→ **AIM OF THE TASK**
Your response is a verbatim copy of the listing, stripped of its images.

→ **INFORMATION SHOWN**
◇ ◇ ◇ ◇

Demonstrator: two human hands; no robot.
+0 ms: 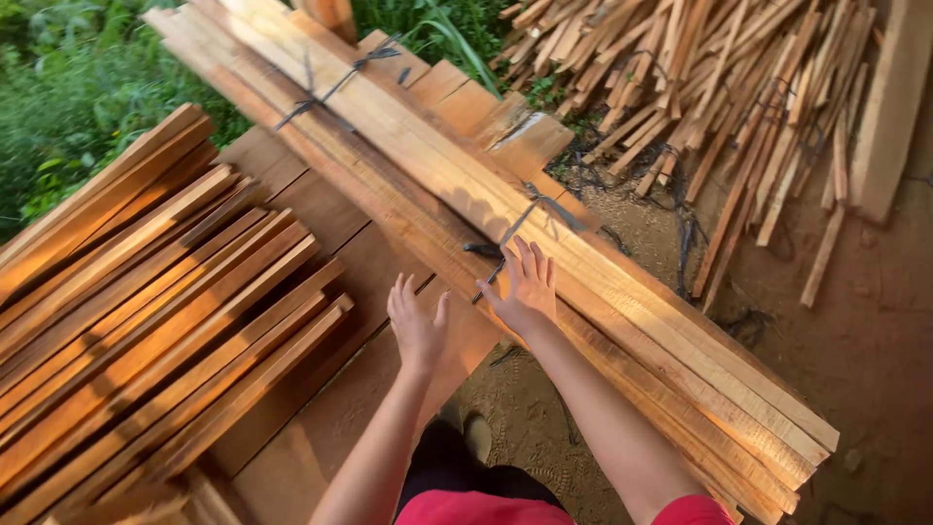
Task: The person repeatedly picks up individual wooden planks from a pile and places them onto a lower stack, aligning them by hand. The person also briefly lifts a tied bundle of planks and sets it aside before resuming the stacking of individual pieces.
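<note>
At the far left a loose stack of slats (146, 331) lies fanned out on a low platform of wide boards (321, 408), well apart from both hands. Next comes the left hand (416, 326), fingers spread and empty, hovering over the bare boards just beside the near edge of the bundle of planks (544, 262). The right hand (525, 287) is likewise spread and gripping nothing, its palm over or resting on the bundle's near side; whether it actually presses the wood cannot be told. Its fingertips sit right at a dark tie strap (520, 224) that wraps the bundle (a second strap (335, 83) binds the far end). The bundle runs diagonally from upper left to lower right, its lower end jutting past the platform over bare dirt (865, 360). It looks long, rigid and heavy as a whole, with rough sawn faces that should not slip but may splinter; a hold beneath the bundle near the strap, or by the strap itself, seems the surest purchase. Farther right, a heap of thin offcuts (719, 87) lies on the ground.
</note>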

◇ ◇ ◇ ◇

→ **TASK OUTPUT**
Demonstrator: two human hands; no robot.
+0 ms: 
Task: The person repeatedly picks up individual wooden planks from a pile and places them onto a lower stack, aligning them by hand. The person also briefly lifts a tied bundle of planks and sets it aside before resuming the stacking of individual pieces.
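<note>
At the far left a loose stack of slats (146, 331) lies fanned out on a low platform of wide boards (321, 408), well apart from both hands. Next comes the left hand (416, 326), fingers spread and empty, hovering over the bare boards just beside the near edge of the bundle of planks (544, 262). The right hand (525, 287) is likewise spread and gripping nothing, its palm over or resting on the bundle's near side; whether it actually presses the wood cannot be told. Its fingertips sit right at a dark tie strap (520, 224) that wraps the bundle (a second strap (335, 83) binds the far end). The bundle runs diagonally from upper left to lower right, its lower end jutting past the platform over bare dirt (865, 360). It looks long, rigid and heavy as a whole, with rough sawn faces that should not slip but may splinter; a hold beneath the bundle near the strap, or by the strap itself, seems the surest purchase. Farther right, a heap of thin offcuts (719, 87) lies on the ground.
</note>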

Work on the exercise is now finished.